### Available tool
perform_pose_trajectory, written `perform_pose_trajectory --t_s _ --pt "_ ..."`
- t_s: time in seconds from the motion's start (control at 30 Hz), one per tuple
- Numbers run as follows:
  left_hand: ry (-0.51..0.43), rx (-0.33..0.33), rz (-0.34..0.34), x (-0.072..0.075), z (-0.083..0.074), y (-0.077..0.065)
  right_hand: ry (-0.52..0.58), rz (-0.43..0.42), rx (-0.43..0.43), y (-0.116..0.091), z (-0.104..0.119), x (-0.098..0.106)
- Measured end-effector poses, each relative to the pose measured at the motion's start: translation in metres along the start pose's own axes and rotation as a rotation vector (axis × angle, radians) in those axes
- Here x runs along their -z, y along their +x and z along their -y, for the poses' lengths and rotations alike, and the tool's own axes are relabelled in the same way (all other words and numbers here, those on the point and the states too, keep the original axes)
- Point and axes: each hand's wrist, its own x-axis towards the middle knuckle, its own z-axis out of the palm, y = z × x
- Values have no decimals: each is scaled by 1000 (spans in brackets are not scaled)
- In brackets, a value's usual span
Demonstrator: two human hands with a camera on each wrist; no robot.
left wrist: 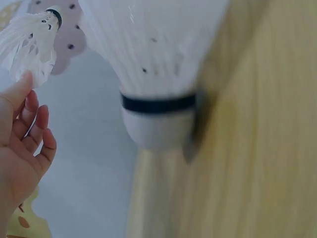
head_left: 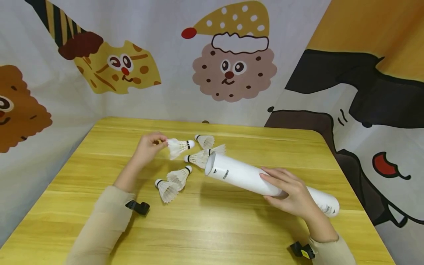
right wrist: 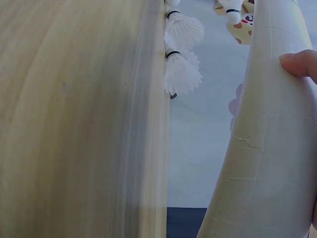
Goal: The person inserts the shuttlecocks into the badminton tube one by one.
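Observation:
Between thumb and fingers, my left hand (head_left: 150,147) pinches a white feather shuttlecock (head_left: 179,146) by its skirt, the cork end facing right. The left wrist view shows this held shuttlecock (left wrist: 30,44) at its upper left. My right hand (head_left: 291,189) grips a long white shuttlecock tube (head_left: 243,175) round its middle. The tube is tilted, its open mouth raised and facing left. In the right wrist view the thumb (right wrist: 299,64) lies along the tube (right wrist: 267,148). Whether anything is inside the tube cannot be seen.
Several loose shuttlecocks lie on the wooden table (head_left: 212,228): one at the back (head_left: 205,141), a pair (head_left: 198,159) partly behind the tube mouth, and two overlapping ones (head_left: 167,190) nearer the front. A printed curtain (head_left: 159,106) hangs behind the table.

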Motion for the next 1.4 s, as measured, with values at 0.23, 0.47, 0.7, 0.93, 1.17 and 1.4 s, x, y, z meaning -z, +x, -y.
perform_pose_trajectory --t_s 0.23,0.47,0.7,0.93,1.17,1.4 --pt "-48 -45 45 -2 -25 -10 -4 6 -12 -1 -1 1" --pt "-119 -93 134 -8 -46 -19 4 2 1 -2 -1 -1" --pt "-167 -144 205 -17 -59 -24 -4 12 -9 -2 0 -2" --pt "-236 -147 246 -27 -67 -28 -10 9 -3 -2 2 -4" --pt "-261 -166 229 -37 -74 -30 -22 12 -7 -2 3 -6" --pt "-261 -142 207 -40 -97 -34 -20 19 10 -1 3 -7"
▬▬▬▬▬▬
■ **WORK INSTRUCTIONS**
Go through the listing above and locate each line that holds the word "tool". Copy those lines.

■ **TASK SOLUTION**
### Available tool
- Here x runs along their -z, y along their +x and z along their -y, for the poses' lengths and rotations alike, and the tool's own axes are relabelled in the same way (all other words and numbers here, those on the point and the states too, keep the original axes)

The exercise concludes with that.